Dillard University, the New Orleans institution with which Brown established a partnership of support following the devastation of Hurricane Katrina in 2005 and the alma mater of President Ruth Simmons, was recently ranked ninth on a U.S. News and World Report list of the top 81 historically black colleges and universities. Spelman College in Georgia earned the top spot in the poll, which was released earlier this month.
Dillard - with just over 1,100 students and an endowment of $40.8 million, according to the university's Web site - was awarded 63 points in a scoring system that considered SAT/ACT scores, student-to-faculty ratio and graduation rates, among other factors. Spelman finished with 100 points.
Some of the more impressive numbers reported by U.S. News included Dillard's student-to-faculty ratio - 11 to one - and the fact that 92 percent of its faculty members are full-time.
Rankings were also based on surveys distributed to administrators at peer institutions asking them to compare their universities with others in their peer groups.
"Our peer institutions, people who were in a position to know what we do, thought we did well," Dillard Provost and Vice President of Academic Affairs Emily Moore told The Herald. Dillard achieved a peer assessment score of 3.5 out of 5.
Moore said the university was not surprised by the favorable ranking, though she did not expect to see a ranking system of historically black colleges - this is the first year U.S. News has ranked historically black colleges.
"We were surprised about the ranking itself, but not being in a ranking," Moore said. She stressed that Dillard had scored high in rankings among Southern comprehensive colleges in 2006 and 2007.
Moore said Dillard works to provide a quality education to its students, not to earn high marks on rankings. "We do what we do to provide the kind of education (that Dillard students value)," Moore said.

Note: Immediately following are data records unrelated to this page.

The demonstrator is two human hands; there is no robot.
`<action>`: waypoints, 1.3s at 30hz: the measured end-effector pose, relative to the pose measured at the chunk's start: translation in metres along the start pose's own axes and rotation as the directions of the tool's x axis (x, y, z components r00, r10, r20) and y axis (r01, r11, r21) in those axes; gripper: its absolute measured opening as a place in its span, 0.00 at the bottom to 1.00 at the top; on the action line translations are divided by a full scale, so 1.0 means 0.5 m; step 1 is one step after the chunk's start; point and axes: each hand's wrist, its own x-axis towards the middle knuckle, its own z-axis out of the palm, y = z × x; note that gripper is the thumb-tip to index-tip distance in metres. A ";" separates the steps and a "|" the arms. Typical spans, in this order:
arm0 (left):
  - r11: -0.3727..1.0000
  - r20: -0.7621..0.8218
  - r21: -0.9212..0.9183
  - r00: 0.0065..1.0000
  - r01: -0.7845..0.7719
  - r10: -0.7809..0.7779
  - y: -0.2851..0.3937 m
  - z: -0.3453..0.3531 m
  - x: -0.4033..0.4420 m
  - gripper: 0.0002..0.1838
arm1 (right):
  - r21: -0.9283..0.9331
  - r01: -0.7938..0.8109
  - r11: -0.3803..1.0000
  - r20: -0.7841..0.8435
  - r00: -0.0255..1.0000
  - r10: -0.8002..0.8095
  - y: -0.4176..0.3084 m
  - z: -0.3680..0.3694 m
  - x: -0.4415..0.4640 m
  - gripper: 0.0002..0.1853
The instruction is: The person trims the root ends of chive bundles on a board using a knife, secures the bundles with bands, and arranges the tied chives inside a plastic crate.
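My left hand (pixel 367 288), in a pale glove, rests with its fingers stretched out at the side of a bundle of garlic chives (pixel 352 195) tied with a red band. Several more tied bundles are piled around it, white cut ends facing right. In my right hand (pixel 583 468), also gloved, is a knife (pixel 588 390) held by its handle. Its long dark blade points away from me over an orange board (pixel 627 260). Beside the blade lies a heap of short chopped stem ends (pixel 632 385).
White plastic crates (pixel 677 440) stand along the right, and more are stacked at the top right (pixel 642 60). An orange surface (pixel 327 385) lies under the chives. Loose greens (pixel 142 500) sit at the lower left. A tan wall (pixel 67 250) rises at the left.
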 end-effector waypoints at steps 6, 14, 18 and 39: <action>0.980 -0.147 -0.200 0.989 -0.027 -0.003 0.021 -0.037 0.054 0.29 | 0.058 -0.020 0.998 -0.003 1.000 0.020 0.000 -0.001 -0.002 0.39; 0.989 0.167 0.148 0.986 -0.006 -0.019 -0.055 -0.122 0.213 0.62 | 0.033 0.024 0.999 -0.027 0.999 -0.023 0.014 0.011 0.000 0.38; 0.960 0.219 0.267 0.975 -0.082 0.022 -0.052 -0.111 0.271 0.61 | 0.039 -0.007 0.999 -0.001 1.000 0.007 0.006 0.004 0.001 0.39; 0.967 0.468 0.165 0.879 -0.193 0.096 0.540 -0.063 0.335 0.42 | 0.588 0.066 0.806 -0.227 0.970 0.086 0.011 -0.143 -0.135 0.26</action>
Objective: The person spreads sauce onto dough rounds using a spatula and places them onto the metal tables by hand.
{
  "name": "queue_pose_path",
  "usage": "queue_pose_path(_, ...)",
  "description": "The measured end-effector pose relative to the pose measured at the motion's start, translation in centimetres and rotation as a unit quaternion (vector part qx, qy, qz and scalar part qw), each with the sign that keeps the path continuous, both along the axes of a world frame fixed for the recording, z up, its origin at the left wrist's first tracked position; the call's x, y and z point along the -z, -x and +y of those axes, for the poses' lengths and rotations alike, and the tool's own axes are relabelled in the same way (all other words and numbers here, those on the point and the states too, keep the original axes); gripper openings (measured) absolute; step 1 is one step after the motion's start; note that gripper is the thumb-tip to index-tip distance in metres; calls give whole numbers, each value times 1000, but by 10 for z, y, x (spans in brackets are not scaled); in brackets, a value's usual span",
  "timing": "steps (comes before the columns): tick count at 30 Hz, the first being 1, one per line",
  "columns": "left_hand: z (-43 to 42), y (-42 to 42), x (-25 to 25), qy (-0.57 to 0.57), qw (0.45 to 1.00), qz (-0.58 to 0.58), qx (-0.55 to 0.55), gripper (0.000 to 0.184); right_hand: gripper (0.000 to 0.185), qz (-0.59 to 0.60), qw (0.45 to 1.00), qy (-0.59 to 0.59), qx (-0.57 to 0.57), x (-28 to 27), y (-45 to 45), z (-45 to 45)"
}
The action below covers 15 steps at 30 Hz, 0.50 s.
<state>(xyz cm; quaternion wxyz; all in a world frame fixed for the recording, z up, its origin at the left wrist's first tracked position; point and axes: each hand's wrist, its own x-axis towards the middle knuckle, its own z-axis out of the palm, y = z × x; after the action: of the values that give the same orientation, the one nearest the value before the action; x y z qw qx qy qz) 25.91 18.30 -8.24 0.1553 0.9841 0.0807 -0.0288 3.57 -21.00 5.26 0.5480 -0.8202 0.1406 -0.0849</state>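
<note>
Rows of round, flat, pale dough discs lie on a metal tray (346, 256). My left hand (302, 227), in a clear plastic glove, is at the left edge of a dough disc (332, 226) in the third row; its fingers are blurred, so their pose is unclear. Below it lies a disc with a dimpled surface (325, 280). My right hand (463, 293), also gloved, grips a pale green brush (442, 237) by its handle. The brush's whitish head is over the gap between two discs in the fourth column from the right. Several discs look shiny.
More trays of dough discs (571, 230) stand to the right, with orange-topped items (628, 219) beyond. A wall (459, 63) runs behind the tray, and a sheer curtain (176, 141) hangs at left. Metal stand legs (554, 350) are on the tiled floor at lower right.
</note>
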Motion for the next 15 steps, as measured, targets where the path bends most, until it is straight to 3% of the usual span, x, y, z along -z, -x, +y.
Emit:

In order to qualify as a historically black college, a school must be entered in the U.S. Department of Education's "Historically Black Colleges and Universities" registry, which was established by the Higher Education Act of 1965, according to the U.S. News Web site. In order to qualify, a school must have been established prior to 1964 and its principal mission must have always been the education of black Americans.
Two strengths for which Dillard has received acclaim in the past are its National Center for Black-Jewish Relations and its Institute of Jazz Culture, according to an Oct. 8 article in the Louisiana Weekly. Moore acknowledged the strengths of these programs when asked what contributed to Dillard's lofty ranking, but she said the university had other strengths to offer as well, mentioning the university's partnership with the Melton Foundation, an international foundation that addresses global issues.
Dillard has been the beneficiary of a Brown assistance program established to help the university recover from Hurricane Katrina. According to a Brown press release, the school suffered more than $350 million in damage from the storm.
Moore said the disaster has not affected the school's quality of education. "I don't think Katrina had much of an impact" on the U.S. News and World Report ranking, Moore said, though she added that the storm has affected the Dillard community and the university is "concerned with our whole community coming back."
Most of the assistance Brown has provided to Dillard has been in-kind. University Librarian Harriette Hemmasi flew to Dillard and helped the New Orleans university restore and repair books damaged by the hurricane, and Richard Spies, executive vice president for planning and senior adviser to the president, has traveled to Dillard at least four times to help its administration with long-term financial planning.
In September, Simmons announced that Brown would continue to provide assistance to Dillard for the foreseeable future.